# National Geographic:January 1965 American Special Forces in VietNam



## Ravage (Feb 15, 2008)




----------



## Ravage (Feb 15, 2008)




----------



## Ravage (Feb 15, 2008)

more HERE


----------



## tigerstr (Feb 15, 2008)

It seems, there is a another story behind the heroic events that this particular copy of NG describes. I hope its not already told in another thread.

In "War stories of the Green Berets", (a book by Hans Halberstand), one of the central figures of this uprising, Cpt. Gillespi tells this story.

The US SF commanders of 5 out of the 6 camps (Gillespies was the 6th) could not stop the revolt in their camps and were relieved as part of an Army effort to whitewash the hole incident. 

IN fact Gillespie "blames" himself because when others said that it was impossible to stop the answer from above was "Gillespies camp did not revolt". 

Major Edwin Brooks (on the cover of this magazine copy) tried to protect his A-Det Comanders and was relieved of his duties, despite the fact that he almost single handedly stopped the rebellion from spreading further or getting organised, in effect ending it. 

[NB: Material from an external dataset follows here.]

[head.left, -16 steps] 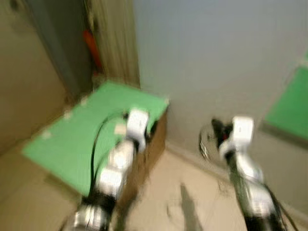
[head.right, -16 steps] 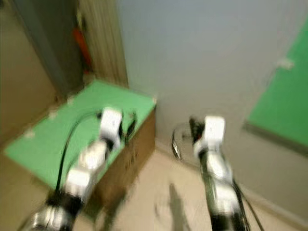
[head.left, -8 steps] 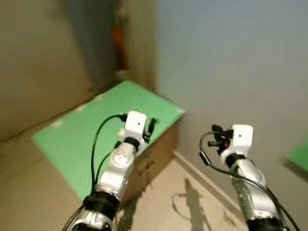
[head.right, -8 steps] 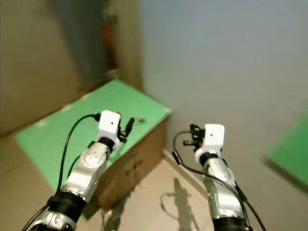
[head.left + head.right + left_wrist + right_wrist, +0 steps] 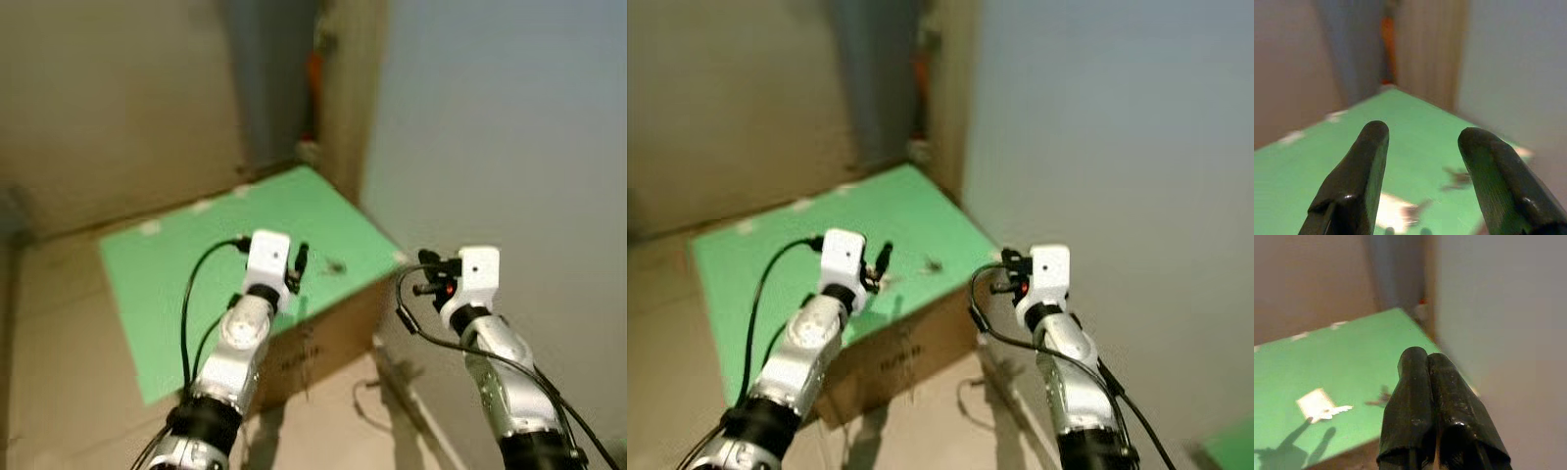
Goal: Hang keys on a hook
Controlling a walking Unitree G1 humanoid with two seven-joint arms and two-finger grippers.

According to the same account, this copy of NG when published a bit later, directly contradicted the "official" Army report, led to an investigation, and as a result the report was withdrawn and copies destroyed.

Anyway, this particular copy of National Geographic (the original one) was my first "contact" with what SF do when I was about 11-12 years old, since my brother in law kept a collection of issues going back to 1963!

I was then fascinated by this different kind of special soldiers that eat, live train and fight, with men of so different a culture. 

30+ years passed and its amazing to see it here!


----------